Saturday, December 10, 2011

Entitled to Steal

Robert Reich:
For years Wall Street has speculated like mad in futures markets – food, oil, other commodities – causing prices to fluctuate wildly. The Street makes bundles from these gyrations, but they have raised costs for consumers.
In other words, a small portion of what you and I pay for food and energy has been going into the pockets of Wall Street. It’s just another hidden redistribution from the middle class and poor to the rich.
The new Dodd-Frank law authorizes the Commodity Futures Trading Commission to limit such speculative trading. The commission considered 15,000 comments, largely from the Street. It did numerous economic and policy analyses, carefully weighing the benefits to the public of the new regulation against its costs to the Street. It even agreed to delay enforcement of the new rule for at least a year.
But this wasn’t enough for the Street. The new regulation would still put a crimp in Wall Street’s profits.
So the Street is going to court. What’s its argument? The commission’s cost-benefit analysis wasn’t adequate.

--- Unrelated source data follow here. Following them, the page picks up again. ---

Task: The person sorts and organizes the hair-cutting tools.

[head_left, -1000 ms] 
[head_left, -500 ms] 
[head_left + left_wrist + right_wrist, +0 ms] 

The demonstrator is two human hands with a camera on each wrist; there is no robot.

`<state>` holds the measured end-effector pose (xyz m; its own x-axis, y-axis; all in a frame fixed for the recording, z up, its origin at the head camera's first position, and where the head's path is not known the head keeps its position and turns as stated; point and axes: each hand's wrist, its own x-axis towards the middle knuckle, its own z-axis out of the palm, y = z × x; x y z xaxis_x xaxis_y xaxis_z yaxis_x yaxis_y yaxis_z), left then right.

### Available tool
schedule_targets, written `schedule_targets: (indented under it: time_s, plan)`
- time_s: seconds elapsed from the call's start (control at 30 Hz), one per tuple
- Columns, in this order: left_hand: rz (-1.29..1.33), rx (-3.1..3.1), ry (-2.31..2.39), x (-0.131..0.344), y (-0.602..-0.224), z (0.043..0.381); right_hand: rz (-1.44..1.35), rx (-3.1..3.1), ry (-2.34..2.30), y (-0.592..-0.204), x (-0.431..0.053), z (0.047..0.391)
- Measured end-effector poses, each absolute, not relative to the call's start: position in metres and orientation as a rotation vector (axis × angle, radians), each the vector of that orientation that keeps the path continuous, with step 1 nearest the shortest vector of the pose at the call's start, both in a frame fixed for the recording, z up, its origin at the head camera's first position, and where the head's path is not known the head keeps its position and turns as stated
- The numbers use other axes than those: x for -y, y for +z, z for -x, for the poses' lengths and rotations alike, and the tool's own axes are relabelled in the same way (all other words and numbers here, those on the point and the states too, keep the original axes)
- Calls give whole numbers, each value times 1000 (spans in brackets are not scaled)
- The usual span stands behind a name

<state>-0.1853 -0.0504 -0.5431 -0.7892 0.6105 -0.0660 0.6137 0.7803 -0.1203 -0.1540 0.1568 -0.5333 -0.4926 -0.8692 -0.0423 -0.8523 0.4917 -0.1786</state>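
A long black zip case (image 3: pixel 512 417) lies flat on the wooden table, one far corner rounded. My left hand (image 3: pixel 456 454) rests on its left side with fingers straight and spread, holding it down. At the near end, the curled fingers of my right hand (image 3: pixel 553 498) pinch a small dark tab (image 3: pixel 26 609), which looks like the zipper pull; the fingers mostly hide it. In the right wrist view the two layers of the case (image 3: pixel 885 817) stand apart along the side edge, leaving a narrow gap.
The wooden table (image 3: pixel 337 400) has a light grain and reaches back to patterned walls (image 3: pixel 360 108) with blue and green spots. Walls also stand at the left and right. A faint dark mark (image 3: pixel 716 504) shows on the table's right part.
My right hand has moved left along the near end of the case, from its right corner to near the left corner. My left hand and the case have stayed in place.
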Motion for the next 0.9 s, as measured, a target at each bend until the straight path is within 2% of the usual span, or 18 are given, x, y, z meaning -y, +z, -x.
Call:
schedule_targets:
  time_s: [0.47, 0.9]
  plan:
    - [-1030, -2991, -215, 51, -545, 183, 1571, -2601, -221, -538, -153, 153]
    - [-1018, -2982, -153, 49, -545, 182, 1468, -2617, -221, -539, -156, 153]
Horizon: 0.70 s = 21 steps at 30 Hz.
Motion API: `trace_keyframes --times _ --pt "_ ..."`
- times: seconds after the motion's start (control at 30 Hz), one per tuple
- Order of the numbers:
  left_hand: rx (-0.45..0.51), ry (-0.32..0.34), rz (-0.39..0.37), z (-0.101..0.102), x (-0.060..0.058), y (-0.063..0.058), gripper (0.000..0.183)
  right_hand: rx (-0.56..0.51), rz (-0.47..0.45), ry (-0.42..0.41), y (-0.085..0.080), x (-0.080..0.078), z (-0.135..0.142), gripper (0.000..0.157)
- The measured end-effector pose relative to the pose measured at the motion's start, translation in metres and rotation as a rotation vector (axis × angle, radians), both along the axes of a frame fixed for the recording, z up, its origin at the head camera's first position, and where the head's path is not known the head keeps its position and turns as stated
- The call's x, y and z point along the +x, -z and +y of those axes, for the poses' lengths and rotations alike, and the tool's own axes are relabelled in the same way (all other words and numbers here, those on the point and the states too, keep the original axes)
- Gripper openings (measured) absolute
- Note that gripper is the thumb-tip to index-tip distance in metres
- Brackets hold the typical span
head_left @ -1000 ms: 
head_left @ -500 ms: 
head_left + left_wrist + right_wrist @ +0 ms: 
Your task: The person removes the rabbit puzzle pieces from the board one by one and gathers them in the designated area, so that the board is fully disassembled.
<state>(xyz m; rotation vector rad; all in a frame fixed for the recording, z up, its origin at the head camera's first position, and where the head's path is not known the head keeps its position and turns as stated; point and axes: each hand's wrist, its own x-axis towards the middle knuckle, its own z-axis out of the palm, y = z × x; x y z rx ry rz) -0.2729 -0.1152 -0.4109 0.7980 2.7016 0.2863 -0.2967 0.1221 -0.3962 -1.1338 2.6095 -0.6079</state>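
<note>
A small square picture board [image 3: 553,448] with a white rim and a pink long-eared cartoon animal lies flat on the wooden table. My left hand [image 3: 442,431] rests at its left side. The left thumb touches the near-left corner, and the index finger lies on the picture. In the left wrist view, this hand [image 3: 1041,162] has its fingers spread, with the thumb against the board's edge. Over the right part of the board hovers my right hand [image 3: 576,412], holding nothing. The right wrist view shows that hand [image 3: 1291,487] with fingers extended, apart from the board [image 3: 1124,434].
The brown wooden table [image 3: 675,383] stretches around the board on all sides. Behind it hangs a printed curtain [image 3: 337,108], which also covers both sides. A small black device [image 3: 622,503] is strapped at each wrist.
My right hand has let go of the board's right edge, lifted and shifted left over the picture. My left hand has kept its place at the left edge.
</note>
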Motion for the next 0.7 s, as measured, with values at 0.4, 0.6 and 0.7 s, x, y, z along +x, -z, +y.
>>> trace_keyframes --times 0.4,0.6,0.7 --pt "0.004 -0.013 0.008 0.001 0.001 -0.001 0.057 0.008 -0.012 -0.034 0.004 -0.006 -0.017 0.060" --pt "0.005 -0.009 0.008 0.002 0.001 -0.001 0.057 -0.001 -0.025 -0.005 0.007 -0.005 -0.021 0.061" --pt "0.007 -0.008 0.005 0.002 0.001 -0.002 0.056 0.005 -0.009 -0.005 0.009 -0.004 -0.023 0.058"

Lots of commentators have been complaining about how the Occupy crowd is spoiled and feels entitled to have everything given to them.  I think they must have learned from Wall Street.  The bankers feel entitled to extract rents from the rest of society, regardless of whether their "work" adds any economic value or not (generally not).  Not only have they extracted rents, they've increased the percentage of the economy they have grifted out.  The political stupidity which Reich describes in the rest of the article is just the demonstration of that sense of entitlement.